El esfuerzo de secuenciación que exigirá este proyecto del microbioma es mayor que el del proyecto Genoma Humano. “En ese caso se pensó que habría entre 50.000 y 100.000 genes aunque, finalmente, se ha visto que el ser humano reúne menos de 30.000. Pero, en el caso de los genes de todos los microbios humanos, la estimación es que habrá cuatro millones”, cuenta Guarner.

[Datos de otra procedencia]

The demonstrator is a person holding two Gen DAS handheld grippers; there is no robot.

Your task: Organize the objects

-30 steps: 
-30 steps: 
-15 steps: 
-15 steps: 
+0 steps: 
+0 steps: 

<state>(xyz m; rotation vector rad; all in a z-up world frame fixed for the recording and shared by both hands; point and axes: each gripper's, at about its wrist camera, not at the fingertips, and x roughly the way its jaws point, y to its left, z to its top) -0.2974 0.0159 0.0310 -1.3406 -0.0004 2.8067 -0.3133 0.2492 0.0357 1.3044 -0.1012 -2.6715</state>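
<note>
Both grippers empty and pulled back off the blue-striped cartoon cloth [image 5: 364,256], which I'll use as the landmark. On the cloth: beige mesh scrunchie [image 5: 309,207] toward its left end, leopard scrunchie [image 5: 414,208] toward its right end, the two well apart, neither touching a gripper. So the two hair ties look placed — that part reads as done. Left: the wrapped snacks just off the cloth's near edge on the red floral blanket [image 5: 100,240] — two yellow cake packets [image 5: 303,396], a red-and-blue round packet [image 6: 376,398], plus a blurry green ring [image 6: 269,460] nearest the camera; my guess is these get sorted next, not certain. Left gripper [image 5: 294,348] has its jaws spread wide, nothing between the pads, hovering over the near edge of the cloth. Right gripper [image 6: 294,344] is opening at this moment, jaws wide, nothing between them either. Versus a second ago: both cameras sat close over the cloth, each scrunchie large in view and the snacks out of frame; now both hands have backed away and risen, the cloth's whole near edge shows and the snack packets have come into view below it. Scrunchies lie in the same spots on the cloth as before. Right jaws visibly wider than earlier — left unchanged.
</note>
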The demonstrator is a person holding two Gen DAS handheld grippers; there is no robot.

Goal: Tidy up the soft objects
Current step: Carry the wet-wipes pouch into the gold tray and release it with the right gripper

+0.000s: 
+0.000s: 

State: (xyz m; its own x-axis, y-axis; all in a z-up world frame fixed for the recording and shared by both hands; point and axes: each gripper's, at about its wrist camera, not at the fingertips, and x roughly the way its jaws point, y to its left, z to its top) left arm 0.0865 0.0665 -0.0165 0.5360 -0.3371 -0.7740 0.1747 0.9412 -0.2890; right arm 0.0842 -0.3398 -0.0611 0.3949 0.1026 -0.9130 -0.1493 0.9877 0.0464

Desde el proyecto Genoma Humano, la tecnología disponible para secuenciar el metagenoma ha experimentado notables mejoras y se dispone de equipos y sistemas mucho más potentes capaces de realizar una secuenciación automática del material genético.
Proyecto MetaHIT
En Europa, se han implicado en este ambicioso proyecto, llamado MetaHIT, 11 grupos de investigación, entre los cuales el único representante de España es el grupo que dirige Francisco Guarner, del Valle de Hebrón. Su grupo, junto a UCB Pharma S.A., forma parte de esta investigación, que ha recibido 11,4 millones del séptimo Programa Marco de la Comisión Europea para investigar el microbioma humano. MetaHIT ha arrancado el pasado mes de abril y tiene una duración prevista de cuatro años.
Los otros grupos europeos participantes son de Francia (que tiene dos), Dinamarca, Italia, Alemania, Holanda, Dinamarca, Reino Unido y Bélgica, a los que cabe sumar uno de China. Más adelante, es posible que se adhieran también otros grupos de Japón, Singapur, Canadá y Australia.
Los científicos creen posible descubrir algunos defectos en el microbioma asociados a la enfermedad inflamatoria intestinal
En paralelo, además, se está desarrollando otro proyecto, en el que se enmarca MetaHIT, de mayor envergadura y liderado por un consorcio internacional. Es el denominado The International Human Microbiome Project, que constituye un esfuerzo coordinado entre la Dirección General de Investigación de la Comisión Europea, de Bruselas, y el National Institute of Health, dirigido desde Washington. Tanto en Europa como en EE.UU., el 90% del programa está financiado por organismos públicos, aunque también participan algunas industrias farmacéuticas y de la alimentación.
El objetivo de todos ellos es obtener un mapa completo del microbioma humano, para lo cual el proyecto MetaHIT analizará los genes del microflora intestinal; EE.UU., la flora de la cavidad bucal y vaginal; y otros países los microorganismos que se encuentran en la piel.
Una de las aspiraciones del proyecto MetaHIT es que sus hallazgos sean aplicables en dos áreas: la obesidad y la enfermedad inflamatoria intestinal (colitis ulcerosa o enfermedad de Crohn). Es posible que las personas obesas tengan cierta actividad enzimática propia de las bacterias que colonizan el organismo y, en el caso de la enfermedad inflamatoria intestinal, puede que se descubran algunos defectos en el microbioma asociados a esta patología y que no son transmisibles.